Judith Owigar, co-founder, AkiraChix
“The acquisition of Weza Tele shows that the Kenyan tech startup ecosystem is full of opportunity and ripe for investment. It shows what happens when local and international investors come together to fuel the dreams of Kenyan entrepreneurs. It shows the ecosystem is growing and the only way is up from here. We now look forward to seeing more investors supporting tech enterprises and even more startups having easier access to finance. They are the shoulders on which other startups can stand on.”
Arielle Sandor, co-founder, Duma Works
“I think any acquisition of a startup in the Kenyan space is a win for many reasons. It indicates a potential for an exit for investors and VCs – though they will also be looking at exit values. It shows a shift of thinking amongst large corporates from “screw the small guys, I’ll build it myself” to a collaborative and more efficient approach.
“It can also indicate that the market is maturing overall in the tech startup space. That being said, this is one event. Definitely not a big enough sample size to indicate any kind of trend. And I’m not sure if they were acquired by a Kenyan company so there is that.”
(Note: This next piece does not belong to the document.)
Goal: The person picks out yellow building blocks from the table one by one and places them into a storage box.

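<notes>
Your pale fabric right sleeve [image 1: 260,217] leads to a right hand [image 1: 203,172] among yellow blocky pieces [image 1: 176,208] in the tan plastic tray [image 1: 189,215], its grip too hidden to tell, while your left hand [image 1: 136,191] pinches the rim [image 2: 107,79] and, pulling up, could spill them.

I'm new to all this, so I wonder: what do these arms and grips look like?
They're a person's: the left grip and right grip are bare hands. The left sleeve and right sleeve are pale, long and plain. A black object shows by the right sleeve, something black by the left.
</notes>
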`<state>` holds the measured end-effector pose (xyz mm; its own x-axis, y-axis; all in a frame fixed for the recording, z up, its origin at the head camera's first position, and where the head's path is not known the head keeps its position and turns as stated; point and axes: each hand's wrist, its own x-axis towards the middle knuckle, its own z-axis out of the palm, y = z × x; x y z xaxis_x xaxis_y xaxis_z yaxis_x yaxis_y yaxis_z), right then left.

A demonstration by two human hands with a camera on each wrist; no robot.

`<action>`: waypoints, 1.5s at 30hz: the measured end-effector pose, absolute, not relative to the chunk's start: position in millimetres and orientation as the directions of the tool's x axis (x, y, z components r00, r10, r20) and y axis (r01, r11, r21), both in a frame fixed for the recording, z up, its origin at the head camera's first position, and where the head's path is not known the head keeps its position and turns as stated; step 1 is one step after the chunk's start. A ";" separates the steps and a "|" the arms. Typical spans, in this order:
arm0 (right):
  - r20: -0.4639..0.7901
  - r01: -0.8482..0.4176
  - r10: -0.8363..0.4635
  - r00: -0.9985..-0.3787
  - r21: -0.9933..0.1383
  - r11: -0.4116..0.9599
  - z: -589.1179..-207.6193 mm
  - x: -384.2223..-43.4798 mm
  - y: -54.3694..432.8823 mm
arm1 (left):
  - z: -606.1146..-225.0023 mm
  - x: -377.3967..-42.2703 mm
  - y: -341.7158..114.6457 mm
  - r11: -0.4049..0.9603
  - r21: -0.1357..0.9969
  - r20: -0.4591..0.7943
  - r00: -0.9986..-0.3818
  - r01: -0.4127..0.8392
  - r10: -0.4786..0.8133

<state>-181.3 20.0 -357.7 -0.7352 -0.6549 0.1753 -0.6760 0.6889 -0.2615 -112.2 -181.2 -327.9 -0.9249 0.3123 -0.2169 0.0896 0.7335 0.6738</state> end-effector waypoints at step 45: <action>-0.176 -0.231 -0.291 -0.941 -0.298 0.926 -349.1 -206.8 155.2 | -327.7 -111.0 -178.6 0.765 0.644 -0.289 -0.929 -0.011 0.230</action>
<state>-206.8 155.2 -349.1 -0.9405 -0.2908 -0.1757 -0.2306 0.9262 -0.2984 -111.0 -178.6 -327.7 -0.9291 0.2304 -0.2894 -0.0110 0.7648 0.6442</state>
Samuel Njuguna, business strategist, Chura
“It’s a great move for the Kenyan startup ecosystem. It gives confidence to Kenyans looking to venture onto the entrepreneurial path, and also to the investors eyeing Kenya as a potential investment location. We as players in the Kenyan startup ecosystem are happy for Weza Tele for restoring faith in our endeavours by proving that it is possible – it can be done.”
Jason Eisen, CEO, Maramoja
“It excites me to see an exit like this for the possibilities it can help talented young coders imagine. Startups here have had a tremendousły difficult time competing for top talent with corporates paying huge salaries due to perceived lack of value of startup equity. I don’t think this will flip that script alone but it’s a big step in the right direction. Congrats to Weza Tele!”
Caesar Tuva, CEO, Create
“The Weza Tele acquisition is a positive reaffirmation to the gradual maturity of Kenyan – and to a greater part East African – startups from early stage to momentum and expansion stage, where structures are more defined and success more repeatable.
“As any startup founder will testify, there is no way of knowing everything from the start. The ability of the core team to gain as much knowledge as they can and plan ahead allows for pivoting and scaling of growth that is inherent in most successful startups. Very few companies reach acquisition readiness like Weza Tele did; this is proof of the pool of tenacious techpreneurs that are becoming synonymous with the African Silicon Savannah.”